Suriye; vatanımızı imkanlarımız ölçüsünde savunuruz mealinde açıklamalar yaptı. Böylece ABD ve Rusya’nın Türkiye’nin olası Suriye harekatına sıcak bakmadıklarını deklere etmiş oldular.
Bu durumda, Suriye'de halen kontrolümüz altındaki bölgelere sahip olalım ve bazı mevzi düzeltmeler yapmaya öncelik verelim. ABD'nin PYD'ye verdiği destektekten vazgeçmesini sağlama yönünde çabamızı arttralım.
Bu arada Yunanistan'ın yoğun silahlanma gayretlerini yabana atmayalım ve bir çılgınlık yapabileceğini dikkate alalım.
Bir savaşta ordunun gücünü oluşturan kuvvet çarpanlarının başında komuta heyetinin nitelik ve yetenekleride önemlidir.

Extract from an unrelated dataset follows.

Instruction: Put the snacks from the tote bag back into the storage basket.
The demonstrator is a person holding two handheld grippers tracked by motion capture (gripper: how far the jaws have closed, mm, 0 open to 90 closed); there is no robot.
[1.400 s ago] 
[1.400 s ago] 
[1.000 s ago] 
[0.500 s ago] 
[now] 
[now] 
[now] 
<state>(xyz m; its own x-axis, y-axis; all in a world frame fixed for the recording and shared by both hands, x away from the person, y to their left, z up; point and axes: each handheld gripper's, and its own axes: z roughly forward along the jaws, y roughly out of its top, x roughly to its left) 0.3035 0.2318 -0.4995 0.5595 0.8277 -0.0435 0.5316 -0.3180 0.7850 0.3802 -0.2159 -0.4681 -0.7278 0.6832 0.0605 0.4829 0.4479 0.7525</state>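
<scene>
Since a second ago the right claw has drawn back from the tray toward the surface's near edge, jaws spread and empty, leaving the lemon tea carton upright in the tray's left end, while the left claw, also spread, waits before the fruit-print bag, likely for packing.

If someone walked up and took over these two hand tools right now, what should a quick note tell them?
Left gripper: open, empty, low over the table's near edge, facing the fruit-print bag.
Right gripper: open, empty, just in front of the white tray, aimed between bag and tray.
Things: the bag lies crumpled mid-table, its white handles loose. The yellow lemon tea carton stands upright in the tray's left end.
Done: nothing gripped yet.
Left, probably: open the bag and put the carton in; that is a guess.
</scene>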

Bu bağlamda generallerin genç, dinamik ve sağlıklı olması gerekir.
Bu önerimi 1974 Kıbrıs Barış Harekatı'nda kurmay yüzbaşı olarak kolordu plan, harekat subayı olarak yaptığım görevde, 1987-1989 yıllarında Tuğgeneral olarak Hakkari Dağ ve Komando Tugay Komutanı, 1995-1997 yıllarında Korgeneral rütbesi ile Jandarma Asayiş Komutanı olarak PKK bölücü teröristleri ile Olağanüstü Hal Döneminde yaptığım mücadelede edindiğim izlenim ve tecrübelerime dayanarak söylüyorum.
Hiçbir NATO ülkesinde bizdeki kadar yaşlı general yoktur. Rusya’da yaşlı general bulunmaktadır. Ukrayna savaşında Rusya’nın başarısızlığında yaşlı generallerin rollerininde olduğunu değerlendiriyorum.
Savaş barışta yapılan hazırlıklarla kazanılır.